- _AIM OF THE TASK_: Return the full listing character for character, without its pictures.

- _DATA SECTION_:
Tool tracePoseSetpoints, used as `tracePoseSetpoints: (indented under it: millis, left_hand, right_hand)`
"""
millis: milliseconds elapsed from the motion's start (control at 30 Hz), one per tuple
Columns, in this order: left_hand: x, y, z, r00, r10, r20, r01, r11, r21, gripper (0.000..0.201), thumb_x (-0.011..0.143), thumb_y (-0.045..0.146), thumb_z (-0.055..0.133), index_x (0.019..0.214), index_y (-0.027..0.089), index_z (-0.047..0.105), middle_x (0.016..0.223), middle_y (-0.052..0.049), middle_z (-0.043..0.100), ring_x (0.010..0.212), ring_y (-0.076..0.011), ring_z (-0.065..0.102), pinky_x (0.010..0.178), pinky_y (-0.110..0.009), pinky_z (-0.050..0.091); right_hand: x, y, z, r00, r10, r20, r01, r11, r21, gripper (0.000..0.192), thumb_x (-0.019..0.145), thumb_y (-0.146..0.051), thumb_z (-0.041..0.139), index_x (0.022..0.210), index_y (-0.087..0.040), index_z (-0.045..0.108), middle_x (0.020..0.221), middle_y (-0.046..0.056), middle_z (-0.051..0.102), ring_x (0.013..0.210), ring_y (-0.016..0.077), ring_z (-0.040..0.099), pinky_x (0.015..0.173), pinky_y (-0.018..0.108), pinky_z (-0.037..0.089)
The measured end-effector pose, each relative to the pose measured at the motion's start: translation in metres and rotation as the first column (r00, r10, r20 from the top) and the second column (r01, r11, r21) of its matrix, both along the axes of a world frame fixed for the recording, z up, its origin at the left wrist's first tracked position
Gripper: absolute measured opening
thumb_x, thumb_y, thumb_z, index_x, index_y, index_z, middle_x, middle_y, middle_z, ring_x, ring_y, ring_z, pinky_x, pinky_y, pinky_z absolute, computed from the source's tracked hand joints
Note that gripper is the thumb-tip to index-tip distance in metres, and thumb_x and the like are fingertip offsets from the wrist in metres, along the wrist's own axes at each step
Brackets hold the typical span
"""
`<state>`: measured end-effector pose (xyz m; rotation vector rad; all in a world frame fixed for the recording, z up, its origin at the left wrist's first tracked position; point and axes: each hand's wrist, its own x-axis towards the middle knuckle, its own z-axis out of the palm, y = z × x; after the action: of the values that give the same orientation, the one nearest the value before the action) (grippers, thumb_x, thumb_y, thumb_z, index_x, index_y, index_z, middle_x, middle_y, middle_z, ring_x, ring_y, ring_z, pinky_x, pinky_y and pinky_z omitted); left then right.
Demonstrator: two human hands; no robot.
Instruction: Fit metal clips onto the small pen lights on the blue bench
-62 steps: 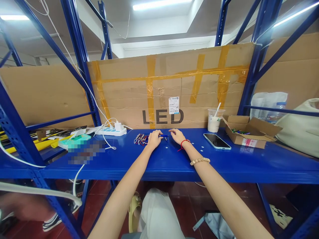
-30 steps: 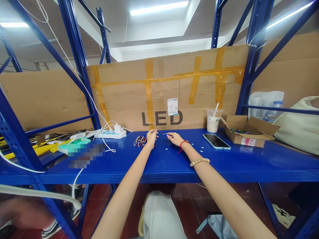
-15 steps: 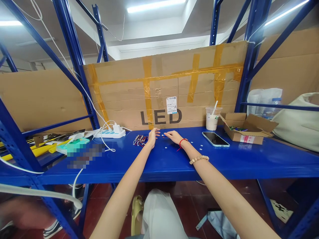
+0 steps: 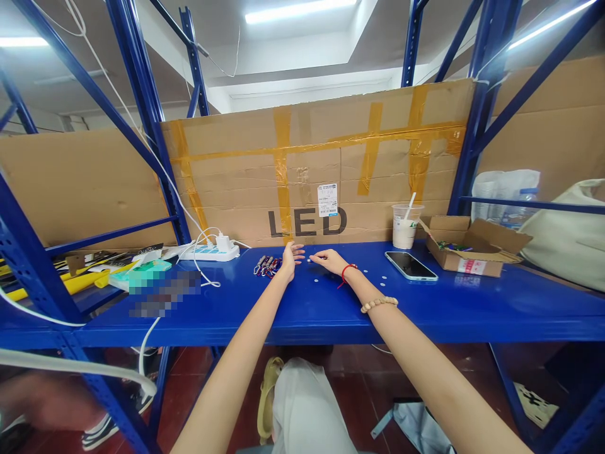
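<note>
The fingers of the right hand (image 4: 332,260) are pinched on a small pale-tipped piece (image 4: 309,259), its long axis mostly hidden, visible end towards nine o'clock, where the left hand (image 4: 290,260) is near, fingers loosely spread, nothing visible in them. Beyond it at nine, metal clips (image 4: 267,266) lie on the worktop (image 4: 302,315). From the right hand, a cup (image 4: 401,236) of pale drink stands at two o'clock, an open cardboard box (image 4: 449,261) of small coloured bits at three.

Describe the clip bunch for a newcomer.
On the blue shelf, before the LED cardboard, find the left hand. The clip bunch lies left of it, right of the white power strip: small silver and red pieces crowded together, unlike the single strip.
</note>
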<state>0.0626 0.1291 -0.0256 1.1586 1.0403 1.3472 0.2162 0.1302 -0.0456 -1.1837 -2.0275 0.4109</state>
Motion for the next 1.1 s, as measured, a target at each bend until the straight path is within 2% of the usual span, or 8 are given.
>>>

- _ANSWER FOR THIS EXERCISE_:
Tool tracePoseSetpoints, used as `tracePoseSetpoints: (indented under it: millis, left_hand, right_hand)`
"""
millis: milliseconds elapsed from the motion's start (control at 30 Hz), one per tuple
Columns, in this order: left_hand: x, y, z, r00, r10, r20, r01, r11, r21, gripper (0.000..0.201), thumb_x (-0.011..0.143), thumb_y (-0.045..0.146), thumb_z (-0.055..0.133), index_x (0.019..0.214), index_y (-0.027..0.089), index_z (-0.047..0.105), middle_x (0.016..0.223), middle_y (-0.052..0.049), middle_z (-0.043..0.100), ring_x (0.010..0.212), ring_y (-0.076..0.011), ring_z (-0.065..0.102), pinky_x (0.010..0.178), pinky_y (-0.110..0.009), pinky_z (-0.050..0.091); right_hand: x, y, z, r00, r10, r20, r01, r11, r21, gripper (0.000..0.192), thumb_x (-0.019..0.145), thumb_y (-0.146..0.051), thumb_z (-0.041..0.139), index_x (0.022..0.210), index_y (-0.087..0.040), index_z (-0.045..0.108), middle_x (0.020..0.221), middle_y (-0.046..0.056), middle_z (-0.051..0.102), ring_x (0.013..0.210), ring_y (-0.016..0.077), ring_z (-0.040..0.099), pinky_x (0.015..0.173), pinky_y (-0.018..0.108), pinky_z (-0.037..0.089)
The measured end-effector pose, each relative to the pose measured at the motion's start: translation in metres and rotation as the first column (r00, r10, r20 from the top) and the second column (r01, r11, r21) of its matrix, both along the axes of a world frame fixed for the recording, z up, its origin at the left wrist's first tracked position
Gripper: absolute measured opening
thumb_x, thumb_y, thumb_z, index_x, index_y, index_z, middle_x, middle_y, middle_z, ring_x, ring_y, ring_z, pinky_x, pinky_y, pinky_z absolute, computed from the source's tracked hand joints
Note that gripper is the thumb-tip to index-tip distance in metres, and thumb_x and the like are fingertip offsets from the wrist in metres, along the wrist's own axes at each step
Brackets hold the typical span
"""
`<state>`: measured end-effector pose (xyz m; rotation vector rad; all in a world frame fixed for the recording, z up, its origin at the left wrist's first tracked position; point and axes: each hand's wrist, its own x-axis towards the middle knuckle, its own z-axis out of the palm, y = z × x; after the action: of the values that give the same orientation, the one nearest the value before the action) (grippers, thumb_x, thumb_y, thumb_z, index_x, index_y, index_z, middle_x, middle_y, middle_z, ring_x, ring_y, ring_z, pinky_x, pinky_y and pinky_z omitted); left then right.
Demonstrator: two human hands; no robot.
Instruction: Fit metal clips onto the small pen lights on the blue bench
-62 steps: 
-30 steps: 
-15 steps: 
+0 steps: 
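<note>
The fingers of the right hand (image 4: 332,260) are pinched on a small pale-tipped piece (image 4: 309,259), its long axis mostly hidden, visible end towards nine o'clock, where the left hand (image 4: 290,260) is near, fingers loosely spread, nothing visible in them. Beyond it at nine, metal clips (image 4: 267,266) lie on the worktop (image 4: 302,315). From the right hand, a cup (image 4: 401,236) of pale drink stands at two o'clock, an open cardboard box (image 4: 449,261) of small coloured bits at three.

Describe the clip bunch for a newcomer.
On the blue shelf, before the LED cardboard, find the left hand. The clip bunch lies left of it, right of the white power strip: small silver and red pieces crowded together, unlike the single strip.
</note>
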<state>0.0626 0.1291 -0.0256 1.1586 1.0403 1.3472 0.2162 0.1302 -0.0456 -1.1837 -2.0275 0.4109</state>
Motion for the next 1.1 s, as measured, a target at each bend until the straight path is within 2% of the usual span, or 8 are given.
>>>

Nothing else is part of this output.